Friday, May 01, 2009

Grand Opening

With 1,200 beds and a staff of 3,500, yesterday saw the opening of the new, "eye-popping" St Mary's medical center in Seoul -- now the largest church-run hospital in the world, and the largest of any kind on the Korean peninsula:
Hwang Tae-gon, president of the hospital, said in his welcoming address during the April 30 official opening that the hospital’s motto is "Kindness to patients."

"This grand opening is possible today thanks to people's trust and support," he added.
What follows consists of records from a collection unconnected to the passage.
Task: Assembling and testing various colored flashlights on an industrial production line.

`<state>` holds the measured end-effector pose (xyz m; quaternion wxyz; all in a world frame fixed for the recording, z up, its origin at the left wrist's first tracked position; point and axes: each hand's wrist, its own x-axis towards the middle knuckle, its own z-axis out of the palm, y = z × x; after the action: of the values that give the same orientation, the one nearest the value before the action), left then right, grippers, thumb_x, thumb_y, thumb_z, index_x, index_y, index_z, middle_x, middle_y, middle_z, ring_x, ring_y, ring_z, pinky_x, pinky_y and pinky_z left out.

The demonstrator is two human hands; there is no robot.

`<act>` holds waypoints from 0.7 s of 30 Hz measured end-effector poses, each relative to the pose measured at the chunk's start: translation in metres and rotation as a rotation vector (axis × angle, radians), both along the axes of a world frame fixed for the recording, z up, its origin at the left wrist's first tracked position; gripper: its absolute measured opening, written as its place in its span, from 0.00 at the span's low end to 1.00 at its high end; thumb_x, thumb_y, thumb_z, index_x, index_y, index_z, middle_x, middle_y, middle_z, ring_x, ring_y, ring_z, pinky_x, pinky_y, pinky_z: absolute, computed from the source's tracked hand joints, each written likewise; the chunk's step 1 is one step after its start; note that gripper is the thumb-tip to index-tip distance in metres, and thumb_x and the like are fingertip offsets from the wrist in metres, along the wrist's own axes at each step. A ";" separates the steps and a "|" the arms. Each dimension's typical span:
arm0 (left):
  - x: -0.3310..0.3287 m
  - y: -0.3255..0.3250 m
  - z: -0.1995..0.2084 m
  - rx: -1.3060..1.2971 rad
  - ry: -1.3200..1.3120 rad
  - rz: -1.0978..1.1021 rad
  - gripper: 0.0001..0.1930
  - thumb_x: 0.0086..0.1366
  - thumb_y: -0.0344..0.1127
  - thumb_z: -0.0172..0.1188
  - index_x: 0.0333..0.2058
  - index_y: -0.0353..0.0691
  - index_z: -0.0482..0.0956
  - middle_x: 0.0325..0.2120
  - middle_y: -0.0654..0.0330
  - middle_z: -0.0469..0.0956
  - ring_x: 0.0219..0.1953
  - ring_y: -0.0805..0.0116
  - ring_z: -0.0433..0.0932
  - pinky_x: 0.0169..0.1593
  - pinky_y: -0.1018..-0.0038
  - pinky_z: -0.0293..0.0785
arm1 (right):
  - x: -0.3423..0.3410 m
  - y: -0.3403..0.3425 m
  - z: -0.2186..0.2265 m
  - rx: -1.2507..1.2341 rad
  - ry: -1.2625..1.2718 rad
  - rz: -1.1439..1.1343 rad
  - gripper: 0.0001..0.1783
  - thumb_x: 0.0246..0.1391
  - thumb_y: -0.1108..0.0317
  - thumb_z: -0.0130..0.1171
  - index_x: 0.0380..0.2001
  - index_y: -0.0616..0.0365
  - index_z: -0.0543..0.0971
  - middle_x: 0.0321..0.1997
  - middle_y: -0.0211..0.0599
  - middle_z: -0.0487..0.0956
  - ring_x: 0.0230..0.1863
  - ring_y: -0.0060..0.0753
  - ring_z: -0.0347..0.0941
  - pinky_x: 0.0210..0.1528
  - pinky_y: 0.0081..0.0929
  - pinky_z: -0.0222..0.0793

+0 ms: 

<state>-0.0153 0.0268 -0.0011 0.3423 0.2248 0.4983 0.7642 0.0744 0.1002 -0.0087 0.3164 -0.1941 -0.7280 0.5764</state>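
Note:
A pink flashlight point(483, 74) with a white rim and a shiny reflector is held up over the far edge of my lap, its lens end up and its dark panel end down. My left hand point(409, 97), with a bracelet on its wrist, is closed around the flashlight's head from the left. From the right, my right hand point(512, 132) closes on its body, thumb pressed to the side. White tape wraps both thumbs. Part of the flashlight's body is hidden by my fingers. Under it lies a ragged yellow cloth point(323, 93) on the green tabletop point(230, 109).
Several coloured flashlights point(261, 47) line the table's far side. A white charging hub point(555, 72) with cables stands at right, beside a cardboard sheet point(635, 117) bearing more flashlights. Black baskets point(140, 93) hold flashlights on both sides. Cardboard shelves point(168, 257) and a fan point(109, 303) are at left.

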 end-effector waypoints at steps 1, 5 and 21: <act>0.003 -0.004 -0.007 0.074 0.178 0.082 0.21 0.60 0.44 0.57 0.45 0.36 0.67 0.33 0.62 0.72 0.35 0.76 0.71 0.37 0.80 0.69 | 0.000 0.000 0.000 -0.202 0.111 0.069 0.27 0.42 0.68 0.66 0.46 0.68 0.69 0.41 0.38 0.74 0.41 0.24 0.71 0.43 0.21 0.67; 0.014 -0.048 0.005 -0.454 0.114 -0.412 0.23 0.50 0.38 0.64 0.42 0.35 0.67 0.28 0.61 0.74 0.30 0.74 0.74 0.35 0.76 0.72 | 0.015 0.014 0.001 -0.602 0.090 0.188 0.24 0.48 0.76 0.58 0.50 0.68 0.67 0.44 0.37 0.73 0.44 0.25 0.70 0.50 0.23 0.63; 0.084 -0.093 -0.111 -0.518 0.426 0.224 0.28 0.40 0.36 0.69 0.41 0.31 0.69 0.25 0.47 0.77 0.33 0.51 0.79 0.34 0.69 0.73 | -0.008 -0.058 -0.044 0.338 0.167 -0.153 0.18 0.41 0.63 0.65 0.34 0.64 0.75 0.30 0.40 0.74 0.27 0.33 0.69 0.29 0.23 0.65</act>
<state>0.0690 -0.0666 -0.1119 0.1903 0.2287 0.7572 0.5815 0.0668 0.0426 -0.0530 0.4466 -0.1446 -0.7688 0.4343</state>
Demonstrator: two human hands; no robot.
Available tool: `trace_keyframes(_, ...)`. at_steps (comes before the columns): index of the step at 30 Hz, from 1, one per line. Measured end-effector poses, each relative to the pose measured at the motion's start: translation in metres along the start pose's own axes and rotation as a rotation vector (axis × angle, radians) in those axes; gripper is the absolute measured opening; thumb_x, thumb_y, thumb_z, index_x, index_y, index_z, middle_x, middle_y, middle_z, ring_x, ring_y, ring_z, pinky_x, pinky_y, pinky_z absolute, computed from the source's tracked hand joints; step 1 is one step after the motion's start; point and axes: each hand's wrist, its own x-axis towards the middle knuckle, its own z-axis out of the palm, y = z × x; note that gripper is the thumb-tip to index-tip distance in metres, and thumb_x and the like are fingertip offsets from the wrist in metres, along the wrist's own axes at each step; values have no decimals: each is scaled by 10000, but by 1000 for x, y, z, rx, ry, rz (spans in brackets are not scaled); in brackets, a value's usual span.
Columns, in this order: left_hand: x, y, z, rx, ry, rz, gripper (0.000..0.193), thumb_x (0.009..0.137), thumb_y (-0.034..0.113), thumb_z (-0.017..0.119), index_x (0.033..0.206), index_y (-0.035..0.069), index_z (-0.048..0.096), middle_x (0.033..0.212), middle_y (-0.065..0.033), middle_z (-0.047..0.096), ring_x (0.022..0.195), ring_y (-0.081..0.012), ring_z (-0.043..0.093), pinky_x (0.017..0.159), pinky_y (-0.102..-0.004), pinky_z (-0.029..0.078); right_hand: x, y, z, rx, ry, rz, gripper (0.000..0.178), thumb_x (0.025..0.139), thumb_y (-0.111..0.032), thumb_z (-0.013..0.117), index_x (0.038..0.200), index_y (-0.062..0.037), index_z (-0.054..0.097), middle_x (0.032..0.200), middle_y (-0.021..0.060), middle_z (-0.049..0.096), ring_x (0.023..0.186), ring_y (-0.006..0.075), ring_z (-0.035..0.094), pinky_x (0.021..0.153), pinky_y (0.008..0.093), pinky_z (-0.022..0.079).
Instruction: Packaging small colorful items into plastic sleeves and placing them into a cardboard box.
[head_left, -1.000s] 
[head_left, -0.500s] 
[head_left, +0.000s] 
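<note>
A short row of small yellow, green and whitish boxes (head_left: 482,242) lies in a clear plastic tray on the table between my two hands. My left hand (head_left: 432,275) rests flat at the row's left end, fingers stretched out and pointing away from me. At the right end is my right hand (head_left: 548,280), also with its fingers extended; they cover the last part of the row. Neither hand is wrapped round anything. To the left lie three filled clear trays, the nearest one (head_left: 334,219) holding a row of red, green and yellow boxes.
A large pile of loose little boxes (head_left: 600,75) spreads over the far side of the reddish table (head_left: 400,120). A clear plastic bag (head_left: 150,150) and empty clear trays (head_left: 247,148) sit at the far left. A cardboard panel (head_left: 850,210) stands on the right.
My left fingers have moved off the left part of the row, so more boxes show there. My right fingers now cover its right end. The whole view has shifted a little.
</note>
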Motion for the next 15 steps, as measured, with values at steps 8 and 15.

Construction of the new building started in May 2005. It was completed last December and received its first patients on March 23 this year.

Dignitaries attending the function included Cardinal Nicholas Cheong Jin-suk of Seoul; Archbishop Osvaldo Padilla, apostolic nuncio to Korea; Archbishop Rino Fisichella, president of the Pontifical Academy for Life; four local bishops and South Korean Prime Minister Daniel Han Seung-soo.

Archbishop Padilla read a congratulatory message from Pope Benedict XVI in which the pontiff said he prays that "the physicians, nurses, administrators and staff ... respond generously to the Lord's commission to heal the sick and thus bear witness to the presence of God's kingdom among us."
The opening comes two months after the 6 million-member Korean church experienced a wave of national sympathy -- and a surge of potential new converts -- following the death of Cardinal Stephen Kim, the peninsula's first son ever elevated to the "papal senate."

Termed the region's "moral leader," coverage of the 86 year-old cardinal's passing also led to an uptick of Koreans considering organ donation in imitation of Kim's "lifelong wish" to donate his eyes.

In the cardinal's lifetime, the number of Korean Catholics -- persecuted until recent times -- increased sixfold.